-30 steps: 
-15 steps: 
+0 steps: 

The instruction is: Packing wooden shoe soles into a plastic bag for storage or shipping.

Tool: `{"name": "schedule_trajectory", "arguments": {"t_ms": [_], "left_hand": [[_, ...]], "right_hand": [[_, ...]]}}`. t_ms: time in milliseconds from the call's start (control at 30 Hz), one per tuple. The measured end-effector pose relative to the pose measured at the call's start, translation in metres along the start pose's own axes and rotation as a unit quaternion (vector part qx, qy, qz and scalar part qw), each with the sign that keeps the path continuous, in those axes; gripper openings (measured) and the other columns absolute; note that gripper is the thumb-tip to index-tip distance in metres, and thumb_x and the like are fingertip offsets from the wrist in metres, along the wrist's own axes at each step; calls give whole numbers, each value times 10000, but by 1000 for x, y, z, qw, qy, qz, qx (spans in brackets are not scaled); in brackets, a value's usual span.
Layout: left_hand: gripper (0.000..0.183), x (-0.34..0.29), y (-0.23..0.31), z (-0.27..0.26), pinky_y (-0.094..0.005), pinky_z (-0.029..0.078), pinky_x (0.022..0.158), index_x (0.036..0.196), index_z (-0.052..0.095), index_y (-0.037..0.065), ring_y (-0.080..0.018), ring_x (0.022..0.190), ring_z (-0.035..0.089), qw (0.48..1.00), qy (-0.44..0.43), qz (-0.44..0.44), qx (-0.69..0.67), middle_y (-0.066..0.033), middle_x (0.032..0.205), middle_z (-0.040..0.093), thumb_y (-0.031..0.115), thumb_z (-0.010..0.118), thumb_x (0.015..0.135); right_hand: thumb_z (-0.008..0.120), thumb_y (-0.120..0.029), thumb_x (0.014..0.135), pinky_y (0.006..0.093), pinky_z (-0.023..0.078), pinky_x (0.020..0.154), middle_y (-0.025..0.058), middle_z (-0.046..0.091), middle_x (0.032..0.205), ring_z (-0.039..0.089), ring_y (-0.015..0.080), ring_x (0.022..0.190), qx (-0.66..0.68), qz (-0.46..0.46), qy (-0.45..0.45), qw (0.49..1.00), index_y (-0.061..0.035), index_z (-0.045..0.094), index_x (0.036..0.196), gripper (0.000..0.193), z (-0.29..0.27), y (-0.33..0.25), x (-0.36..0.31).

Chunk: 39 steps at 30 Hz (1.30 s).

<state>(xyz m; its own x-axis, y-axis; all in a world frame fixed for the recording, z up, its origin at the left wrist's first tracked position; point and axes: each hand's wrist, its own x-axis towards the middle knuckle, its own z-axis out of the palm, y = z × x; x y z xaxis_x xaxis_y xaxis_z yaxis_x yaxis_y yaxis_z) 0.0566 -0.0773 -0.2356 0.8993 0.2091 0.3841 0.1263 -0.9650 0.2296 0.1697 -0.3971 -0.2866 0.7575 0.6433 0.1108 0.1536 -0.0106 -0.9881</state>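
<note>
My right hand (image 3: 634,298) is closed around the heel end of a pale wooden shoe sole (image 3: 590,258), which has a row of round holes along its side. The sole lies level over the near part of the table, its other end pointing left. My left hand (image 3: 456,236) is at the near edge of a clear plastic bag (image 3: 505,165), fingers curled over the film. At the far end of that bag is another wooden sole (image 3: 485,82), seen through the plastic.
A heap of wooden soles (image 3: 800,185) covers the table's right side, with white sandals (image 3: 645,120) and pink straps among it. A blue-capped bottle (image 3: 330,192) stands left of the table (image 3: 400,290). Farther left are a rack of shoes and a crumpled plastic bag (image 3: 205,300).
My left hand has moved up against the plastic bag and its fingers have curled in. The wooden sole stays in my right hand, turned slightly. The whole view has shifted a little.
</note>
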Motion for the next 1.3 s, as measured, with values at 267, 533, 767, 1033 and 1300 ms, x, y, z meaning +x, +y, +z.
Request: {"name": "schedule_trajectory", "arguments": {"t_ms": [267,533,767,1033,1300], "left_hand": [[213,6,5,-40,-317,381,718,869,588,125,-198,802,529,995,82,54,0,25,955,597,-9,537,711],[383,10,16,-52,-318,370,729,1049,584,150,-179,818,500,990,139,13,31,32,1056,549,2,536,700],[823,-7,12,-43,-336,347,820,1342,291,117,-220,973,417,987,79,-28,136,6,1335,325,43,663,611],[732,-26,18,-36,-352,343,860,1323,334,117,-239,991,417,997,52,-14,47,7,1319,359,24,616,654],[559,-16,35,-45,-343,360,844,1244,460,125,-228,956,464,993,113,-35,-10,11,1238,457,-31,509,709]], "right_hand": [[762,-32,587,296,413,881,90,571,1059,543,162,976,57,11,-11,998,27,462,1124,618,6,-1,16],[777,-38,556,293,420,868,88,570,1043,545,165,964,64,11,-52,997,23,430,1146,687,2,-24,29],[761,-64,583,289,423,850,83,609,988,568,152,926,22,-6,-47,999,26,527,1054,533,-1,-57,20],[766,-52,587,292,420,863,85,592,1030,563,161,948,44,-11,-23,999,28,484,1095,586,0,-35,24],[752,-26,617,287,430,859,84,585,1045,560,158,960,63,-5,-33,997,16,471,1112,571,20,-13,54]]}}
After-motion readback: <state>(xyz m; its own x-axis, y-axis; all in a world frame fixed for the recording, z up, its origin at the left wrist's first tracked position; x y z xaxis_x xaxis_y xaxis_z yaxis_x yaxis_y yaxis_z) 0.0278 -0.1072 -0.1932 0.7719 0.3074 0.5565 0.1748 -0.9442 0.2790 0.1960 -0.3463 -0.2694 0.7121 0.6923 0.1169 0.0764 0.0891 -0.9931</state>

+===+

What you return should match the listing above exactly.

-30 steps: 
-15 steps: 
+0 steps: 

The instruction is: Packing wooden shoe soles into a plastic bag for storage or shipping.

Tool: `{"name": "schedule_trajectory", "arguments": {"t_ms": [_], "left_hand": [[_, ...]], "right_hand": [[_, ...]]}}`. t_ms: time in milliseconds from the call's start (control at 30 Hz), one per tuple. The measured end-effector pose relative to the pose measured at the call's start, translation in metres along the start pose's own axes and rotation as a unit quaternion (vector part qx, qy, qz and scalar part qw), each with the sign that keeps the path continuous, in those axes; gripper openings (measured) and the other columns absolute; note that gripper is the thumb-tip to index-tip distance in metres, and thumb_x and the like are fingertip offsets from the wrist in metres, along the wrist's own axes at each step; calls give whole numbers, each value times 10000, but by 1000 for x, y, z, qw, qy, qz, qx (spans in brackets are not scaled); in brackets, a value's usual span.
Layout: left_hand: gripper (0.000..0.183), x (-0.34..0.29), y (-0.23..0.31), z (-0.27..0.26), pinky_y (-0.094..0.005), pinky_z (-0.029..0.078), pinky_x (0.022..0.158), index_x (0.036..0.196), index_z (-0.052..0.095), index_y (-0.037..0.065), ring_y (-0.080..0.018), ring_x (0.022..0.190), ring_z (-0.035..0.089), qw (0.48..1.00), qy (-0.44..0.43), qz (-0.44..0.44), qx (-0.69..0.67), middle_y (-0.066..0.033), middle_x (0.032..0.205), middle_z (-0.040..0.093), thumb_y (-0.031..0.115), thumb_z (-0.010..0.118), thumb_x (0.015..0.135); right_hand: thumb_z (-0.008..0.120), thumb_y (-0.120..0.029), thumb_x (0.014..0.135), pinky_y (0.006..0.093), pinky_z (-0.023..0.078), pinky_x (0.020..0.154), middle_y (-0.025..0.058), middle_z (-0.046..0.091), middle_x (0.032..0.205), ring_z (-0.039..0.089), ring_y (-0.015..0.080), ring_x (0.022..0.190), qx (-0.66..0.68), qz (-0.46..0.46), qy (-0.45..0.45), qw (0.49..1.00), index_y (-0.061..0.035), index_z (-0.045..0.094), index_x (0.036..0.196), gripper (0.000..0.193), z (-0.29..0.27), y (-0.33..0.25), x (-0.36..0.31).

Chunk: 39 steps at 30 Hz (1.30 s).

<state>(xyz m; its own x-axis, y-axis; all in a world frame fixed for the recording, z up, its origin at the left wrist's first tracked position; point and axes: each hand's wrist, its own x-axis towards the middle knuckle, its own z-axis out of the palm, y = z × x; x y z xaxis_x xaxis_y xaxis_z yaxis_x yaxis_y yaxis_z) 0.0566 -0.0773 -0.2356 0.8993 0.2091 0.3841 0.1263 -0.9650 0.2296 0.1697 -0.3971 -0.2866 0.7575 0.6433 0.1108 0.1536 -0.0106 -0.9881</state>
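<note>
My right hand (image 3: 634,298) is closed around the heel end of a pale wooden shoe sole (image 3: 590,258), which has a row of round holes along its side. The sole lies level over the near part of the table, its other end pointing left. My left hand (image 3: 456,236) is at the near edge of a clear plastic bag (image 3: 505,165), fingers curled over the film. At the far end of that bag is another wooden sole (image 3: 485,82), seen through the plastic.
A heap of wooden soles (image 3: 800,185) covers the table's right side, with white sandals (image 3: 645,120) and pink straps among it. A blue-capped bottle (image 3: 330,192) stands left of the table (image 3: 400,290). Farther left are a rack of shoes and a crumpled plastic bag (image 3: 205,300).
My left hand has moved up against the plastic bag and its fingers have curled in. The wooden sole stays in my right hand, turned slightly. The whole view has shifted a little.
</note>
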Motion for the next 1.3 s, as measured, with values at 267, 533, 767, 1033 and 1300 ms, x, y, z meaning +x, +y, +z.
Request: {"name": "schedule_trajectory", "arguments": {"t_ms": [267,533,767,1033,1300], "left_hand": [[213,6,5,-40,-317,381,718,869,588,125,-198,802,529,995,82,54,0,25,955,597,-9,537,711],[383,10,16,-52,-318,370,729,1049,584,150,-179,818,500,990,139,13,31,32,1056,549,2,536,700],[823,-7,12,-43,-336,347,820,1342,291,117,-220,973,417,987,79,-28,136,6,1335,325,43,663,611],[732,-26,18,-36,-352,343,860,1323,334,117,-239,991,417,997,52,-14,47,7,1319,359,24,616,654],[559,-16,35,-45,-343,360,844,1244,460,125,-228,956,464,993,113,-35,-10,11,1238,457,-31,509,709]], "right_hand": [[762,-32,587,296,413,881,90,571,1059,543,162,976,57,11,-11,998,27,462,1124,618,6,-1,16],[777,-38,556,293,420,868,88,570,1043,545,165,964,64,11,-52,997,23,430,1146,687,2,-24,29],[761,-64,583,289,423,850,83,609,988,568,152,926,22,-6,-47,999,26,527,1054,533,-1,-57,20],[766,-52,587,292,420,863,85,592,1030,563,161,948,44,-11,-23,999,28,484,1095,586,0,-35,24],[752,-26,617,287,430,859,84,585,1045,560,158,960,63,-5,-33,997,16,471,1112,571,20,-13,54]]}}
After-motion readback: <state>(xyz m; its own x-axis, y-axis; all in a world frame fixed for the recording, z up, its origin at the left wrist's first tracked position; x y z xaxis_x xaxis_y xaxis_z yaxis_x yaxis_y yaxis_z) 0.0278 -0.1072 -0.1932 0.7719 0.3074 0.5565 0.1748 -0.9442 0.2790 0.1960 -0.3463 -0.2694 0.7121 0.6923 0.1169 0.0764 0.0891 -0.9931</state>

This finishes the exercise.